FROM: Amanda Shepard

DATE: November 13, 2014

SUBJECT: Ethics in Accounting

Introduction

Ethics are extremely important when working in the accounting world. When dealing with ethics you must really think about what is right or wrong. Most businesses have codes in place to help identify the ethics policies they want you to adhere to. Since ethics can be a “grey” area for some it can be crucial for accountants to have ethical codes in place to insure they are behaving ethically. There are many codes of ethic policies that are written rule in accounting.

Conflict of Interest and Code of Conduct are powerful ethical dilemmas that can be faced in accounting.

Conflict of Interest

A Conflict of Interest is defined as a relationship or action that possibly can impair an employee’s ability to make a fair and objective decision.

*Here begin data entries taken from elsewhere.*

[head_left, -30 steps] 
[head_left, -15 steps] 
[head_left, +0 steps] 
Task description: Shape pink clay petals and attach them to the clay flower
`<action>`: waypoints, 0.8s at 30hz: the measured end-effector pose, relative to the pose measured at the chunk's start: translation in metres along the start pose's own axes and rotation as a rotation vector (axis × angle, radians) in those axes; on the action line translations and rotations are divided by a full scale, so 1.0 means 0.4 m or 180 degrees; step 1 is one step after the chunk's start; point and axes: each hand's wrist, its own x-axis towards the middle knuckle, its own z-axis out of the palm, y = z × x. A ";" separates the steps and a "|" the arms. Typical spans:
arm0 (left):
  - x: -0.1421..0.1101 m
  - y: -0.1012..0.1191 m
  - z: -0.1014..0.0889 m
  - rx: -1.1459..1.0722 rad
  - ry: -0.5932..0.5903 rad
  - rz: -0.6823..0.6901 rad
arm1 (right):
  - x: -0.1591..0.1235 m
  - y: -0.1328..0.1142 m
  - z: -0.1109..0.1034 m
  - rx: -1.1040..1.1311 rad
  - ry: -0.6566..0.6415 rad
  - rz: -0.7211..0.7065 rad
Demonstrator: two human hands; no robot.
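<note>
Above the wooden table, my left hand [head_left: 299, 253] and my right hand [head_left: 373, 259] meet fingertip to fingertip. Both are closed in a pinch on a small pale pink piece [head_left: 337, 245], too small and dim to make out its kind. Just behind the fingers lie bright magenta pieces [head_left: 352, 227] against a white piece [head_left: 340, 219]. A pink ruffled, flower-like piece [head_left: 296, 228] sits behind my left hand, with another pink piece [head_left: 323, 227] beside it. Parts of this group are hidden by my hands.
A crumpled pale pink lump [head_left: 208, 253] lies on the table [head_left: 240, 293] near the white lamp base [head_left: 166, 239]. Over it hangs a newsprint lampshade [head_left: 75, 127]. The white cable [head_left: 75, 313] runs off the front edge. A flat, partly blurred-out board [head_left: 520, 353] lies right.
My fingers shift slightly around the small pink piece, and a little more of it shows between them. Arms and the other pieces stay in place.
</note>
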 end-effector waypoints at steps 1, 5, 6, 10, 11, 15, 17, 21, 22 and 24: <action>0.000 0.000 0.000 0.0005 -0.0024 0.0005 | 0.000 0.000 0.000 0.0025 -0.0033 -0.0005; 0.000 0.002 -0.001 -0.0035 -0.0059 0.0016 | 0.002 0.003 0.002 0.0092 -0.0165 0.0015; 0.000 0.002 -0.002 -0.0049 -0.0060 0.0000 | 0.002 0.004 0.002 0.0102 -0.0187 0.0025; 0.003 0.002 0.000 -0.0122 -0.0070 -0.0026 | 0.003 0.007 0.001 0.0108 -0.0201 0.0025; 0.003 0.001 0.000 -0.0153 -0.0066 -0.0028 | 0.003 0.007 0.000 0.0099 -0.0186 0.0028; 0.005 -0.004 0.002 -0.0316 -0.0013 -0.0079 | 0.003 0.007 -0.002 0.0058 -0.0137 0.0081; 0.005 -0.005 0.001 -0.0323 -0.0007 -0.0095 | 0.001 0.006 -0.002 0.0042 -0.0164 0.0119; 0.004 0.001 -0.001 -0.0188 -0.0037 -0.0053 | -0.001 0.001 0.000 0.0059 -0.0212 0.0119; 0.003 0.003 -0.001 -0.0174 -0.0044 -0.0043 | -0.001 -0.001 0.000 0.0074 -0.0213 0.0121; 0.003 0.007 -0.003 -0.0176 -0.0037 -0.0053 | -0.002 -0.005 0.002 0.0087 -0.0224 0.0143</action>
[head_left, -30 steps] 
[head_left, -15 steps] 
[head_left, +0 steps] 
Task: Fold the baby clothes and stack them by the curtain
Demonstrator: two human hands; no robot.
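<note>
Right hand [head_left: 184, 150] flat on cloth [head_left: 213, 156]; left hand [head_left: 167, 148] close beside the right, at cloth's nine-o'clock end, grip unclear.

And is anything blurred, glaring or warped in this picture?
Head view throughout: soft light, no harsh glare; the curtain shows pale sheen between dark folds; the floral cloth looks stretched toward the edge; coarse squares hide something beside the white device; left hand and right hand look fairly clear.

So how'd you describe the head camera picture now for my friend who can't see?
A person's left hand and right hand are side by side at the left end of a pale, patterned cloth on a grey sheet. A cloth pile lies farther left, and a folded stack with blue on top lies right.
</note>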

In accounting the IESBA, International Ethics Standards Board for Accountants, section 220.1, states a professional accountant will not undertake any professional service for two or more clients who have a particular matter that may be in conflict. It is also states that a professional accountant cannot have a conflict of interest for a particular matter that they are representing their client for. For example, a professional cannot advise two clients who are in a legal dispute with each other.

The IESBA, section 220.6, requires a professional account in public practice to take reasonable steps to identify circumstances that might create a conflict of interest. Included, but not limited to identifying the nature of the relevant interests and relationships between the parties involved and the nature of the service and its implications for relevant parties.

The AICPA, American Institute of CPAs, has three ethical rules for Conflict of Interest, .02-102-1, when handling financial statements. These rules are essential for anyone in the accounting field to be familiar with. The rules could be...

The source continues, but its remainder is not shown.